MATERIAL TO PROCESS Start Marker

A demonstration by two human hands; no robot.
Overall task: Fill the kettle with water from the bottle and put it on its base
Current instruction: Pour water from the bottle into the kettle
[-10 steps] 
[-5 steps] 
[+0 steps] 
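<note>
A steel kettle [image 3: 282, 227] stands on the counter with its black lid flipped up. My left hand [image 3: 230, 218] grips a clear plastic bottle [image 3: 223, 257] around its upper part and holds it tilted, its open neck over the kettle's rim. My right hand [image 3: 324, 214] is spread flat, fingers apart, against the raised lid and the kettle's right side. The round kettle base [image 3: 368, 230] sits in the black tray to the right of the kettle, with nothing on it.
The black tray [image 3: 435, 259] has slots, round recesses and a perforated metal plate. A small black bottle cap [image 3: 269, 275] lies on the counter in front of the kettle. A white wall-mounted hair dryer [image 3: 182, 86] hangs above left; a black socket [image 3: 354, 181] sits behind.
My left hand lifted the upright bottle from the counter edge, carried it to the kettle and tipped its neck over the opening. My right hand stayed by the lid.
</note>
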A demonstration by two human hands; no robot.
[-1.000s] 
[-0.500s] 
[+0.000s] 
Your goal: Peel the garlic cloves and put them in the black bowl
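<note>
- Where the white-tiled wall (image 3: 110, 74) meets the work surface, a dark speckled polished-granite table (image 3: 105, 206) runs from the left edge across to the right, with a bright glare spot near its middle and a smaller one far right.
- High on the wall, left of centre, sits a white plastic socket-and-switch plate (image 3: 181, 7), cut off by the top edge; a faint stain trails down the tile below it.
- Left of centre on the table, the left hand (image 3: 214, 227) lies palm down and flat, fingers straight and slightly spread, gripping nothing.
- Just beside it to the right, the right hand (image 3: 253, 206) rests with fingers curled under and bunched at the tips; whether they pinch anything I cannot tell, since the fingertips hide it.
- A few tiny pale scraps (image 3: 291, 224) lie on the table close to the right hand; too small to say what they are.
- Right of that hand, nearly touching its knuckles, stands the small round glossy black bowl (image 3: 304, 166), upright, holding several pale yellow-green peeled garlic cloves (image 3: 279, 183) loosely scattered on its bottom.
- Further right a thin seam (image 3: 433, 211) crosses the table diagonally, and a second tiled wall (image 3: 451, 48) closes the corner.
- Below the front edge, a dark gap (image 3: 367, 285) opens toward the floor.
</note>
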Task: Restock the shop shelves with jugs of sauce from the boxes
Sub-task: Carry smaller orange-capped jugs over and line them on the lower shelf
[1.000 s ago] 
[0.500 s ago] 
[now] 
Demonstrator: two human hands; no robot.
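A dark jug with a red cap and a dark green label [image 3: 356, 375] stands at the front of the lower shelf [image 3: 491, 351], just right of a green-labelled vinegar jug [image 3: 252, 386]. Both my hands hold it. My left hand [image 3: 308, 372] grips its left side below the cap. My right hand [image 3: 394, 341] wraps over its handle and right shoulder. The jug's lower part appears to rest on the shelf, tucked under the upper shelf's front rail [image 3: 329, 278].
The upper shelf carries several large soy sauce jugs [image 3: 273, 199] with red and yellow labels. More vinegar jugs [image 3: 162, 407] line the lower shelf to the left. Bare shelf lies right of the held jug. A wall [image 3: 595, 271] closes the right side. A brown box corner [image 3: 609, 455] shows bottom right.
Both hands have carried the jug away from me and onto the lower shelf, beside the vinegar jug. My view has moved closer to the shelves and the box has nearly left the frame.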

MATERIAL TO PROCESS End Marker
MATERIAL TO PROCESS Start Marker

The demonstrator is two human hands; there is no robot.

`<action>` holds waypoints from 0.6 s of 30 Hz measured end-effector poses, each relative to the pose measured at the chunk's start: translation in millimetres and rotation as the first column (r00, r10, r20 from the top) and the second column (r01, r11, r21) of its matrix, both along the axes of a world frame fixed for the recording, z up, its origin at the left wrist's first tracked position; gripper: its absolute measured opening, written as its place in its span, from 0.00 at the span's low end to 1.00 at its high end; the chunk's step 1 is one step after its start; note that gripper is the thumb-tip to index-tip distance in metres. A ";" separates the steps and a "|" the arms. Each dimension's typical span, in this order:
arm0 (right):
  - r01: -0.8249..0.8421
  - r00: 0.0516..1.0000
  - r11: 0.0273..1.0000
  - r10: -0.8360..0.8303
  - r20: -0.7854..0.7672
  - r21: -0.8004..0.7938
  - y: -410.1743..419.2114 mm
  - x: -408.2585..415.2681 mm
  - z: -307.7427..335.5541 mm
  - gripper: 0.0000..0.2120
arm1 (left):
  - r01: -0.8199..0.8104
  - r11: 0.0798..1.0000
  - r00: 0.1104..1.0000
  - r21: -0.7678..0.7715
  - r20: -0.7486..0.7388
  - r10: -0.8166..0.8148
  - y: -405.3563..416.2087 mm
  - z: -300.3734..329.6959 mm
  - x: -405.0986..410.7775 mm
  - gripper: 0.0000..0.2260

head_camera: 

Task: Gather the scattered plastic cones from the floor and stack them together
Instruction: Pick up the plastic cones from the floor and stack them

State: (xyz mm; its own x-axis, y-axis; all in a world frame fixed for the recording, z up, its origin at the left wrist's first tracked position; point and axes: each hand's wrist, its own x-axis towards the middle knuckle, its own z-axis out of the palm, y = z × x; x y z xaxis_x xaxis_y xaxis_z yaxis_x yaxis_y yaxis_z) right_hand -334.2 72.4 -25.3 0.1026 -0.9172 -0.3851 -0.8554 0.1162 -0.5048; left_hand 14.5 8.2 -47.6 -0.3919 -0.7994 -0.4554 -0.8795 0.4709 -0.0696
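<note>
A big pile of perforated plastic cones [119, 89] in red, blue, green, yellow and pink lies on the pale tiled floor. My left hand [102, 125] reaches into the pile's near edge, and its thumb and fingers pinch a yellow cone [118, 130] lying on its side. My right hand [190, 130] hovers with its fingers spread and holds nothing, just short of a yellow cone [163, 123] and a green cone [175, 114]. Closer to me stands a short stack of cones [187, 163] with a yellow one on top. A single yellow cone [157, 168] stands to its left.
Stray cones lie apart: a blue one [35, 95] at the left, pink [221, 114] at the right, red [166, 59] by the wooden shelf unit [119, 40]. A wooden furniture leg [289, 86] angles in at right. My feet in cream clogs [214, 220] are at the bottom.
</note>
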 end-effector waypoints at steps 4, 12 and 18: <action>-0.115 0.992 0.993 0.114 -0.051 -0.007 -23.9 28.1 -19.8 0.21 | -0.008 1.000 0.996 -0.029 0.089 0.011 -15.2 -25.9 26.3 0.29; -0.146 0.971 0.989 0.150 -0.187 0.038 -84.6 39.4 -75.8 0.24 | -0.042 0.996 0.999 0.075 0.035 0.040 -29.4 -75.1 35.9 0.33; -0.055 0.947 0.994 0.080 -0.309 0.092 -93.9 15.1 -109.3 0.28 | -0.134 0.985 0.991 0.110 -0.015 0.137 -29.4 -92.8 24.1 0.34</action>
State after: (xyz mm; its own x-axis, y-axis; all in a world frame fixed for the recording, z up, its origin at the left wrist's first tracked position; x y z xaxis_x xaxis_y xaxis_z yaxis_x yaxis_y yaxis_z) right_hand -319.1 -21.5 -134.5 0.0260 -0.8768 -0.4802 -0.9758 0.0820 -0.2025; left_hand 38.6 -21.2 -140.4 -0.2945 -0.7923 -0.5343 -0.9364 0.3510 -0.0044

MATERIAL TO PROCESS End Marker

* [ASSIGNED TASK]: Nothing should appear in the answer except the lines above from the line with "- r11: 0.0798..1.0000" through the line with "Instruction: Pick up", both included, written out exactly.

* [RESULT OF THIS TASK]:
  - r11: 0.0798..1.0000
  - r00: 0.1104..1.0000
  - r21: -0.7678..0.7715
  - r20: -0.7486..0.7388
  - r10: -0.8166..0.8148
  - y: -405.3563..416.2087 mm
  - z: -300.3734..329.6959 mm
  - x: -405.0986..410.7775 mm
  - gripper: 0.0000..0.2260

head_camera: 

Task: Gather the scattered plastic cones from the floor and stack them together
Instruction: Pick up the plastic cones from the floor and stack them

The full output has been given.